HAMZA(R.A.)

     Hazreti peygamberin amcası, Uhud şehitlerinden olan Hamza'nın künyesi; Seyyidüşşühedâ Esedullāh Ebû Umâre (Ebû Ya'lâ) Hamza b. Abdülmuttalib b. Hâşim b. Abdimenâf el-Kureşî el-Hâşimî 'dir. (ö. 3/625)

     569 veya 570 yılında Mekke'de doğdu. Annesi, Hz. Âmine'nin amcasının kızı olan Hâle bint Vüheyb'dir. Ebû Leheb'in cariyesi Süveybe'den süt emdikleri için Hz. Peygamber ile sütkardeşi, aynı zamanda çocukluk ve gençlik yıllarında arkadaş ve dost oldukları bilinen Hamza'nın bi'setin 2 (612) veya 6. yılında (616) müslüman olduğu nakledilmektedir. Rivayete göre, Ebû Cehil ve adamlarının Resul-i Ekrem'e hakaret ettiklerine şahit olan Abdullah b.
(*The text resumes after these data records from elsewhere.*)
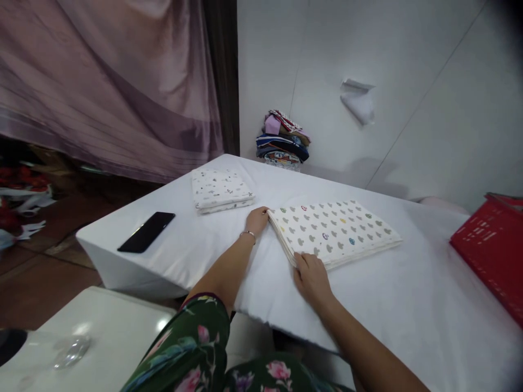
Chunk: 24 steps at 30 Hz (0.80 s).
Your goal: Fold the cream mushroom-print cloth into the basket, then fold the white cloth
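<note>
A folded white cloth (333, 231) printed with grey and coloured mushroom-like shapes lies on the white-covered table (388, 305). My left hand (257, 220) grips its far left corner, the fingers closed on the layered edge. At the near left corner, my right hand (311, 275) pinches the same cloth, fingers on top and the thumb hidden from view. Beyond my left hand, a second folded cloth (222, 188), white with small dark prints, rests apart from the first.
A black phone (147, 232) lies near the table's left edge. Behind the table, folded clothes (283, 141) are piled against the wall. A red plastic basket (492, 250) stands at the right. At lower left is a white surface (110, 321) with a clear glass-like object (72, 351).
</note>
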Each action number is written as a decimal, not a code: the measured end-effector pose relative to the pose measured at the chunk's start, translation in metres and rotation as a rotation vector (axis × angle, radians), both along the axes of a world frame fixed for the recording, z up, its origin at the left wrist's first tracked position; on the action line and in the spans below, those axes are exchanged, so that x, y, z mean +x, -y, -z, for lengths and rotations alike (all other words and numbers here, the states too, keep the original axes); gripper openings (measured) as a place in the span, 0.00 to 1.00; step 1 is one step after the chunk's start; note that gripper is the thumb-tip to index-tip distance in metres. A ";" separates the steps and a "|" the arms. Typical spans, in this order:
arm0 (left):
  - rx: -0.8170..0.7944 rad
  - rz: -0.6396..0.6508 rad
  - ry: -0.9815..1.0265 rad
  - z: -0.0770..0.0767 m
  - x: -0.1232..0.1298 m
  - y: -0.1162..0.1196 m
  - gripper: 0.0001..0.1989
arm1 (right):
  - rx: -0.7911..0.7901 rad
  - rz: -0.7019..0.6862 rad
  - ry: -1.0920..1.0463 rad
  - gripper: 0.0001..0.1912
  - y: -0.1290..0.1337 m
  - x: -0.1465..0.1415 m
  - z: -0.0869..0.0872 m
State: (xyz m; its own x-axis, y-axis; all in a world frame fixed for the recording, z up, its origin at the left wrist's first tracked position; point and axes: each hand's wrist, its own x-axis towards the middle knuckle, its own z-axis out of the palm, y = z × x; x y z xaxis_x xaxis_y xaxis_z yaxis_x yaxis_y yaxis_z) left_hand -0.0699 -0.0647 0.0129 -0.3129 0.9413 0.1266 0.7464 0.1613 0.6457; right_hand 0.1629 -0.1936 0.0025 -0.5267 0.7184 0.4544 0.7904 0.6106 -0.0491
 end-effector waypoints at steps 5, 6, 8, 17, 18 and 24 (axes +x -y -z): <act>-0.013 -0.017 -0.038 -0.001 0.004 -0.004 0.14 | 0.006 -0.013 0.015 0.17 0.000 0.000 0.002; -0.011 -0.010 -0.044 -0.001 0.004 -0.004 0.14 | 0.006 -0.012 0.014 0.17 0.000 0.000 0.002; 0.001 0.016 -0.051 0.000 0.001 -0.004 0.14 | 0.008 -0.013 0.012 0.17 0.000 0.001 0.004; 0.070 0.178 -0.040 0.005 -0.011 0.007 0.22 | 0.009 -0.018 0.001 0.16 -0.001 0.001 0.006; 0.091 0.206 -0.051 0.005 -0.011 0.008 0.23 | 0.010 -0.018 0.001 0.16 -0.001 0.001 0.007; 0.135 0.275 -0.141 0.006 -0.006 0.009 0.20 | 0.026 0.006 0.003 0.16 -0.001 -0.002 0.007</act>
State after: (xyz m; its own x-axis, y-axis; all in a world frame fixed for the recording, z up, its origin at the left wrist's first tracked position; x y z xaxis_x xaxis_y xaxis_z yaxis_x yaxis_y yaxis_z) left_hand -0.0757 -0.0735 0.0074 -0.0206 0.9597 0.2801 0.8335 -0.1383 0.5349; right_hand 0.1609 -0.1925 -0.0045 -0.5235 0.7097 0.4715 0.7944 0.6066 -0.0312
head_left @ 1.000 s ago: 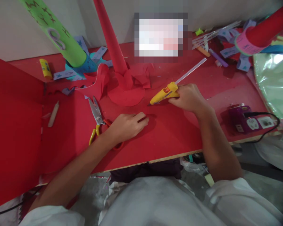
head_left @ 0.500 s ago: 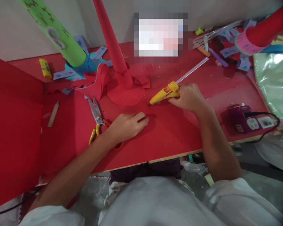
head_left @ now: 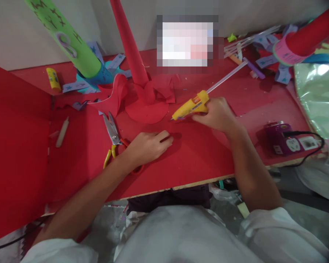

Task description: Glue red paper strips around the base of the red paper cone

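My right hand (head_left: 218, 113) is closed around the handle of a yellow hot glue gun (head_left: 190, 106). A long clear glue stick (head_left: 227, 76) sticks out of its back end, and its nozzle points left and down, just above the red tabletop. Low over the table, my left hand (head_left: 152, 146) has its fingers curled together; whatever they may hold is hidden. Scissors (head_left: 113, 135) with red and yellow handles lie partly under my left wrist, blades spread. Beyond my hands stands a red paper cone (head_left: 135, 62) on a round red paper base (head_left: 146, 111).
Left of the cone rises a green paper tube (head_left: 79, 51) near a yellow glue tube (head_left: 53, 80). A purple box with a black cable (head_left: 282, 137) sits by the right edge. Further back are a red tube with a pink band (head_left: 289, 49) and a purple marker (head_left: 253, 68). A red panel (head_left: 16, 146) borders the left.
My right hand has tilted the glue gun slightly, its nozzle shifting a little left and up. My left hand stays in place.
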A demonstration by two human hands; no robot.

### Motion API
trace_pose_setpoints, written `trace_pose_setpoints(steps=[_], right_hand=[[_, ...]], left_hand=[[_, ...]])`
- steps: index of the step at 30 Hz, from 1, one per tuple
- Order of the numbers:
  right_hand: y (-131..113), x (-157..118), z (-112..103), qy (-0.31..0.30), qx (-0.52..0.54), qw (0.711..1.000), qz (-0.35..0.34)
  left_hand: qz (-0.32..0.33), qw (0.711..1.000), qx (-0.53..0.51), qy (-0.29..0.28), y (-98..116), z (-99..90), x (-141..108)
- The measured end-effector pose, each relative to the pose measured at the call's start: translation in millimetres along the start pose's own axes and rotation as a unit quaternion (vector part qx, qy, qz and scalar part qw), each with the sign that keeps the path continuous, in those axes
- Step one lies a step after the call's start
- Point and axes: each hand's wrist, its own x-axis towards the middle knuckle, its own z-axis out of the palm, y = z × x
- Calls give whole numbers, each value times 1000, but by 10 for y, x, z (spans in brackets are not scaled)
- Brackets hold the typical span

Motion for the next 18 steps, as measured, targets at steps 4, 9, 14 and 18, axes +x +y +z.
trace_pose_setpoints(steps=[4, 9, 14, 18], right_hand=[[-25, -2, 3, -7, 3, 1000, -9], [-19, -9, 3, -4, -7, 1000, -6], [26, 5, 62, 3, 3, 1000, -14], [65, 9, 52, 52, 70, 996, 8]], left_hand=[[-3, 1000, 1, -2, 0, 3, 4], [5, 1000, 5, 14, -6, 6, 6], [3, 1000, 3, 14, -9, 16, 2], [1, 1000, 1, 21, -6, 16, 4]])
Cüd'ân'ın cariyesi, av dönüşü Kâbe'yi tavaf etmekte olan Hamza'ya gördüklerini anlatmış, büyük bir öfkeye kapılan Hamza elindeki yay ile Ebû Cehil'i yaralamış ve “İşte ben de Muhammed'in dinini benimsiyorum, cesareti olan varsa gelsin dövüşelim” diyerek İslâmiyet'i kabul ettiğini ilân etmiştir. Hamza'nın İslâm dinini benimsemesiyle müslümanların güçleri artmış, bu da müşriklerin müslümanlar aleyhine gerçekleştirmek istedikleri cüretkâr teşebbüslerini bir kere daha gözden geçirmelerine sebep olmuştur. Hz. Peygamber, hicretten sonra Medine'de ensar ile muhacirler arasında kardeşlik bağı kurduğu gibi daha önce Mekke'de de müslümanları birbirleriyle kardeş yapmıştı. Nitekim Hamza müslüman olunca Resul-i Ekrem onu Zeyd b. Harise ile kardeş ilân etmiştir. Hz. Hamza gazâya çıktığında neyi varsa hepsini Zeyd'e vasiyet ederdi. Hamza Medine'ye hicret ettiğinde Kubâ'da Külsûm b. Hidm'in (veya Sa'd b. Heyseme'nin) evinde misafir olarak kalmış, Hz. Peygamber onu Külsûm b. Hidm ile kardeş yapmıştır.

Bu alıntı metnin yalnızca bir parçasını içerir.